*Task directions*
Exactly the lines from the one with "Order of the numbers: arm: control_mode" to the end of the data below should be set down, and no others.

*Records from a collection*
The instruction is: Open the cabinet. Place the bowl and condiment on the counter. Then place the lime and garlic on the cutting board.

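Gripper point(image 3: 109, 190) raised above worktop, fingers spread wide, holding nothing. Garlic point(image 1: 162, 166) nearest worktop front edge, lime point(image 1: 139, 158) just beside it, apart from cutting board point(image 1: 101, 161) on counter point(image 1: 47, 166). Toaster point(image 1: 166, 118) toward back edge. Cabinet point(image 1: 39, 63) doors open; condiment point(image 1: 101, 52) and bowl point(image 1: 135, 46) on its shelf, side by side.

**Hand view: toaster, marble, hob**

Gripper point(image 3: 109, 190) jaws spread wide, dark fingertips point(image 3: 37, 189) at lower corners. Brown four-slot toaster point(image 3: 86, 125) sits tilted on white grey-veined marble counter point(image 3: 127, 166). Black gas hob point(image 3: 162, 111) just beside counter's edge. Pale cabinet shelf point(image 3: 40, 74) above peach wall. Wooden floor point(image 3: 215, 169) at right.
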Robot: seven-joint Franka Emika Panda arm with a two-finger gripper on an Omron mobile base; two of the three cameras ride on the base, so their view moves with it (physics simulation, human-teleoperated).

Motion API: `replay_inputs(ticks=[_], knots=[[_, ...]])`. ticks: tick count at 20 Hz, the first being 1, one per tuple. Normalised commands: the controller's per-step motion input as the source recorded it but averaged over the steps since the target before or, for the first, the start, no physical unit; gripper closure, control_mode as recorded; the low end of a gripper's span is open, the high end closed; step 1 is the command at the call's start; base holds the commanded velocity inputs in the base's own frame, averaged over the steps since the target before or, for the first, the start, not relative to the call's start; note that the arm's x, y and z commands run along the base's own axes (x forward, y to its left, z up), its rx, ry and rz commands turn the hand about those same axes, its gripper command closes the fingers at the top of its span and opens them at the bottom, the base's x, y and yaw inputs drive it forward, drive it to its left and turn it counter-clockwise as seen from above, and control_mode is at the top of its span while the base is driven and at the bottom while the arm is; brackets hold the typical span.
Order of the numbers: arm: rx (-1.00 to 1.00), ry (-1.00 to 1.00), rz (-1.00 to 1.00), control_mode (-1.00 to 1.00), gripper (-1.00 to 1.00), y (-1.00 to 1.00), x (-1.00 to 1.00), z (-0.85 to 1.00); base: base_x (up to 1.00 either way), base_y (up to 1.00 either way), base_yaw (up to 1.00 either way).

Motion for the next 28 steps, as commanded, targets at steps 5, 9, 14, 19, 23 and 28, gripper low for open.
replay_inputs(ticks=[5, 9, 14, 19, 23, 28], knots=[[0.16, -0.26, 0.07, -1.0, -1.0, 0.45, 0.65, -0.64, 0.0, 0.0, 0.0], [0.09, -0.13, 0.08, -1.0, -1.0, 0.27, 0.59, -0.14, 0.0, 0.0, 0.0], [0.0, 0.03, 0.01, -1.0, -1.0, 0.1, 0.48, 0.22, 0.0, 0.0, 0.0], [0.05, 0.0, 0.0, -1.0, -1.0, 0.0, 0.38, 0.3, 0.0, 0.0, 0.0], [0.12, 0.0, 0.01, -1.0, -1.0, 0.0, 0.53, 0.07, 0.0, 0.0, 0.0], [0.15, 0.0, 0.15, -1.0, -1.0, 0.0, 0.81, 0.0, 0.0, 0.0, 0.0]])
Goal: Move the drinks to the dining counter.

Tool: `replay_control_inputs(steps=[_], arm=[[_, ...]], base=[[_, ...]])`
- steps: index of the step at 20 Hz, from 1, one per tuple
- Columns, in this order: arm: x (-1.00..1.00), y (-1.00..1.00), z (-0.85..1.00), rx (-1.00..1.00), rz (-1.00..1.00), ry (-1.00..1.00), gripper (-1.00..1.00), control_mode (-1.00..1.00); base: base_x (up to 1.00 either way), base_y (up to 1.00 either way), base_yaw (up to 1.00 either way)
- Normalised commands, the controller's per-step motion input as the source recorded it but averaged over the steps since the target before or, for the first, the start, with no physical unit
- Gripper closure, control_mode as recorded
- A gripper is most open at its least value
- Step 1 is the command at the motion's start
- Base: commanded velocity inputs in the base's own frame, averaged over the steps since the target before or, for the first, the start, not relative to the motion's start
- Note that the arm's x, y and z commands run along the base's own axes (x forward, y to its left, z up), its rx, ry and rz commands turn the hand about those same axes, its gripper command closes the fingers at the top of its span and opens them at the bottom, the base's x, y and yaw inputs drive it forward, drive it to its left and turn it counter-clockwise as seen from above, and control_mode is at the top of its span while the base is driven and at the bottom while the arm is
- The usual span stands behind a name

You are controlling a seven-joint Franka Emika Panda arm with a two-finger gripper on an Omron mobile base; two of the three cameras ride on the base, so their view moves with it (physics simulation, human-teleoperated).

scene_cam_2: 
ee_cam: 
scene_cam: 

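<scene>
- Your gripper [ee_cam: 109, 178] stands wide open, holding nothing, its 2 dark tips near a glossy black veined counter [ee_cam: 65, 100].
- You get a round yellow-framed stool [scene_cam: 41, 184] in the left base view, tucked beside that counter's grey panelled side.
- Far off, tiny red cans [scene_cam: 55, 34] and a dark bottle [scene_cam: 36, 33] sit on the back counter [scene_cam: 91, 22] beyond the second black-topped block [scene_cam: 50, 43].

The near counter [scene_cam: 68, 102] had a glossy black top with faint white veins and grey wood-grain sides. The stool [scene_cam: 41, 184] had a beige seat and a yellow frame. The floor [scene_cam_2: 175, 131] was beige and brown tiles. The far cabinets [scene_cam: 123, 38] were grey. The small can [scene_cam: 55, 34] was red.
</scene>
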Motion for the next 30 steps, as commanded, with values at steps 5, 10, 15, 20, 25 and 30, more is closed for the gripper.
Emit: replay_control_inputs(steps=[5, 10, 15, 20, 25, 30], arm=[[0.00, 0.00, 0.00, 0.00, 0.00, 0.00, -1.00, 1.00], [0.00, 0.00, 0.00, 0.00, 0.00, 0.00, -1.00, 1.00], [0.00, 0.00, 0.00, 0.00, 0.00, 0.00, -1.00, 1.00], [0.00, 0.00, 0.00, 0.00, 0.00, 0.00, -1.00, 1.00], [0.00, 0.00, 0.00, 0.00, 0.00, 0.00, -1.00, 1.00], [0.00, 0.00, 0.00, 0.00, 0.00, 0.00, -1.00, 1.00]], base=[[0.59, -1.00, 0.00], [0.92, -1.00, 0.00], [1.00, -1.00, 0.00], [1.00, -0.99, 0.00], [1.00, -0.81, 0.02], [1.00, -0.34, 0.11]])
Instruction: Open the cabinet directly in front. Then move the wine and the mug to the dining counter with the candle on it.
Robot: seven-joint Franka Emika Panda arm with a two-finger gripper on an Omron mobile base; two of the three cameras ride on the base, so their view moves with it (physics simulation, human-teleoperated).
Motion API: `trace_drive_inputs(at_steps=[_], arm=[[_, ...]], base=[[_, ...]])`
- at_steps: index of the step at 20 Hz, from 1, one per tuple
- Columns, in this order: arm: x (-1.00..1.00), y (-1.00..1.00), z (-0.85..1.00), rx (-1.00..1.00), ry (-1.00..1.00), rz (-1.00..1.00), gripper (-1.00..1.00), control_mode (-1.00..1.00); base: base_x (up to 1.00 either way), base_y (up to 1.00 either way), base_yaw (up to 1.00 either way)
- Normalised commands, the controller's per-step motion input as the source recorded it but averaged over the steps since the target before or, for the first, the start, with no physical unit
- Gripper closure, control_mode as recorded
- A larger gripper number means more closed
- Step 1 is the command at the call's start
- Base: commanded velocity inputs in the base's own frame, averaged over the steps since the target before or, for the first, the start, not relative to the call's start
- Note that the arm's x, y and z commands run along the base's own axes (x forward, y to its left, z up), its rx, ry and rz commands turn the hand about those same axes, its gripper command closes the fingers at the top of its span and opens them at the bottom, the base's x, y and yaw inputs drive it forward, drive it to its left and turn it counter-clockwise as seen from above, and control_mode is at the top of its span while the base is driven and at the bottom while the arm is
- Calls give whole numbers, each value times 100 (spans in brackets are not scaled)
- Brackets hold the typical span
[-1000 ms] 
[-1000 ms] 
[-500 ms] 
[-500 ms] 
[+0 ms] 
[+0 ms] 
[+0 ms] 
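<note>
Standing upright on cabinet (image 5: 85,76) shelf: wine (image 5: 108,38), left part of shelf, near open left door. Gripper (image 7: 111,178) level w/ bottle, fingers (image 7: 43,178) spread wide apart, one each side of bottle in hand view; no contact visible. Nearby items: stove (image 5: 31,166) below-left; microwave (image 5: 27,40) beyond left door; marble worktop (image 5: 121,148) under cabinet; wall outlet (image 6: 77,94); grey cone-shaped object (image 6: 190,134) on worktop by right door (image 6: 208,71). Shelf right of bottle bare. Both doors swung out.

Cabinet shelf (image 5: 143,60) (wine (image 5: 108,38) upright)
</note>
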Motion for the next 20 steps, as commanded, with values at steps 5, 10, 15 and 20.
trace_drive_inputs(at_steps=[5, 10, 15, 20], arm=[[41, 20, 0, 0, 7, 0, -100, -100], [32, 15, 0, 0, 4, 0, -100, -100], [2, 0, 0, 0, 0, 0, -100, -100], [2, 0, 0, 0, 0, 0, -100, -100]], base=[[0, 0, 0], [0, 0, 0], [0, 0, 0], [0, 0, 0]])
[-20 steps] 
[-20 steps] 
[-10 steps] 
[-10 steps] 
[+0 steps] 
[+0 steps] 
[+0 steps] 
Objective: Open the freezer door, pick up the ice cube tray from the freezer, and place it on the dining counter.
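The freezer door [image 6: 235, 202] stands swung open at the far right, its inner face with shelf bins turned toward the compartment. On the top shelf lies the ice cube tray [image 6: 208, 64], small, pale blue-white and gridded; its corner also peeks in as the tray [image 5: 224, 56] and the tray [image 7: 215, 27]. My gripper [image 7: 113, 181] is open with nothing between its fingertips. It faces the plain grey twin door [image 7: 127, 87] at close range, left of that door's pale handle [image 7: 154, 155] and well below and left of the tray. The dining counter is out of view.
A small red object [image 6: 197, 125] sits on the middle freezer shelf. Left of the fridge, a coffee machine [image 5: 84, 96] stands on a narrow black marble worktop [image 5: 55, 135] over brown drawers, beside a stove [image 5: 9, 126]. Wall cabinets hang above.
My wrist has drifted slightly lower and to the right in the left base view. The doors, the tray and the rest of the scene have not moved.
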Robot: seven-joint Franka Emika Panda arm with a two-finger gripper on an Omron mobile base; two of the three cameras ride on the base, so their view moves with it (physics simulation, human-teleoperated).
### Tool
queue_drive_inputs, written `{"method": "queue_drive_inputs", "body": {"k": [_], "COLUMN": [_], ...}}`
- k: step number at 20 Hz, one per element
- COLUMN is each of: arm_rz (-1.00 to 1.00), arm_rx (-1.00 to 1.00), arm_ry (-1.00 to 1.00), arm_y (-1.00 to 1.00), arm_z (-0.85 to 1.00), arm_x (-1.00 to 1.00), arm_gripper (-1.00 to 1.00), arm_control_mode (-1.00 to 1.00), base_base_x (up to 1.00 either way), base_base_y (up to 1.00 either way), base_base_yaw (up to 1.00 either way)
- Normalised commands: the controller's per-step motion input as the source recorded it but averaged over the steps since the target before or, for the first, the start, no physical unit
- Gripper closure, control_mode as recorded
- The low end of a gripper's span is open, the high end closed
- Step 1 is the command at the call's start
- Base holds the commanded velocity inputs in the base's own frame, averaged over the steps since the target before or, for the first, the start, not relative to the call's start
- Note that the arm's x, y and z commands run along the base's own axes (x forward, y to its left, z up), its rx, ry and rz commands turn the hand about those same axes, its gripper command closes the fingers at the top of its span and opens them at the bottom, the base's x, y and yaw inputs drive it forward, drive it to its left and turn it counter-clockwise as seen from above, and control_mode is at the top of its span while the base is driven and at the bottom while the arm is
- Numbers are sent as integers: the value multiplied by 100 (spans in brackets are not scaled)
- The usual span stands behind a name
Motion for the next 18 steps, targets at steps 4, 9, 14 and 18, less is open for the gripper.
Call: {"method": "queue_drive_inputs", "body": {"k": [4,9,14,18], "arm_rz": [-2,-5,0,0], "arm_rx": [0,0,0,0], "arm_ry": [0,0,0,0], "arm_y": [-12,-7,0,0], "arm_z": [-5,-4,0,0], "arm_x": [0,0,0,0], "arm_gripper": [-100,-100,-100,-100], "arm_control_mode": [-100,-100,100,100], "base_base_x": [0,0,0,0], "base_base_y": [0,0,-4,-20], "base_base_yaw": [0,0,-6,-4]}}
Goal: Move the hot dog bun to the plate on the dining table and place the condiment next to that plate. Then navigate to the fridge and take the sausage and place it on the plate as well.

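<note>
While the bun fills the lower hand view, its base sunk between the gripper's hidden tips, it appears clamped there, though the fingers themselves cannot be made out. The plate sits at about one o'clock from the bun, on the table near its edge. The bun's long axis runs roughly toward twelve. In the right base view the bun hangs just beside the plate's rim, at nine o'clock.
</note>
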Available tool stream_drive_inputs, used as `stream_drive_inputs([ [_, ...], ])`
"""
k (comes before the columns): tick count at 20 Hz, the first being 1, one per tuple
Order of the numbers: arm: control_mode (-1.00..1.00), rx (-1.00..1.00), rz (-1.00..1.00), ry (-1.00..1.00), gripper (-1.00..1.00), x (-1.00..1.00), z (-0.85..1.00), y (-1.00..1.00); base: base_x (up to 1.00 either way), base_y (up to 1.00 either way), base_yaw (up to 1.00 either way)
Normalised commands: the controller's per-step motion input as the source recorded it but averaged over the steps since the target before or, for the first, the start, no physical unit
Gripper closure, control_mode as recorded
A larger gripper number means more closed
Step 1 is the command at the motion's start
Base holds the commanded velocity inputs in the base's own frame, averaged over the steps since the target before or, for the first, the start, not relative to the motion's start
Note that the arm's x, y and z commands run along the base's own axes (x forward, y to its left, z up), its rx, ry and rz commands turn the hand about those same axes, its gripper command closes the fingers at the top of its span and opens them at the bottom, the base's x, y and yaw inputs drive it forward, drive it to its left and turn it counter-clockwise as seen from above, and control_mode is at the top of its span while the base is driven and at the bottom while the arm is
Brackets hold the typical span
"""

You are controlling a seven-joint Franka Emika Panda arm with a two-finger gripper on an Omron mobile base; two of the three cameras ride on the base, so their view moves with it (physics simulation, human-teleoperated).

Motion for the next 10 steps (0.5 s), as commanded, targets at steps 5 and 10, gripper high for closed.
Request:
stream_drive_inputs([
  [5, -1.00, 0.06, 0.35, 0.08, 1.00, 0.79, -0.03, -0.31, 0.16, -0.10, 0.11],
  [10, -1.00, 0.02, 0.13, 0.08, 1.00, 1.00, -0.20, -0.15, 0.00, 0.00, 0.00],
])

*Task solution*
Order of the numbers: arm: control_mode (-1.00..1.00), rx (-1.00..1.00), rz (-1.00..1.00), ry (-1.00..1.00), gripper (-1.00..1.00), x (-1.00..1.00), z (-0.85..1.00), y (-1.00..1.00); base: base_x (up to 1.00 either way), base_y (up to 1.00 either way), base_yaw (up to 1.00 either way)
Normalised commands: the controller's per-step motion input as the source recorded it but averaged over the steps since the target before or, for the first, the start, no physical unit
Gripper closure, control_mode as recorded
A larger gripper number means more closed
Step 1 is the command at the motion's start
Base holds the commanded velocity inputs in the base's own frame, averaged over the steps since the target before or, for the first, the start, not relative to the motion's start
Note that the arm's x, y and z commands run along the base's own axes (x forward, y to its left, z up), its rx, ry and rz commands turn the hand about those same axes, its gripper command closes the fingers at the top of its span and opens them at the bottom, the base's x, y and yaw inputs drive it forward, drive it to its left and turn it counter-clockwise as seen from above, and control_mode is at the top of its span while the base is driven and at the bottom while the arm is
Brackets hold the typical span
"""

You are controlling a seven-joint Franka Emika Panda arm with a two-finger gripper on an Omron mobile base; two of the three cameras ride on the base, so their view moves with it (physics simulation, human-teleoperated).

Motion for the next 10 steps (0.5 s), as commanded, targets at steps 5 and 10, gripper high for closed.
Request:
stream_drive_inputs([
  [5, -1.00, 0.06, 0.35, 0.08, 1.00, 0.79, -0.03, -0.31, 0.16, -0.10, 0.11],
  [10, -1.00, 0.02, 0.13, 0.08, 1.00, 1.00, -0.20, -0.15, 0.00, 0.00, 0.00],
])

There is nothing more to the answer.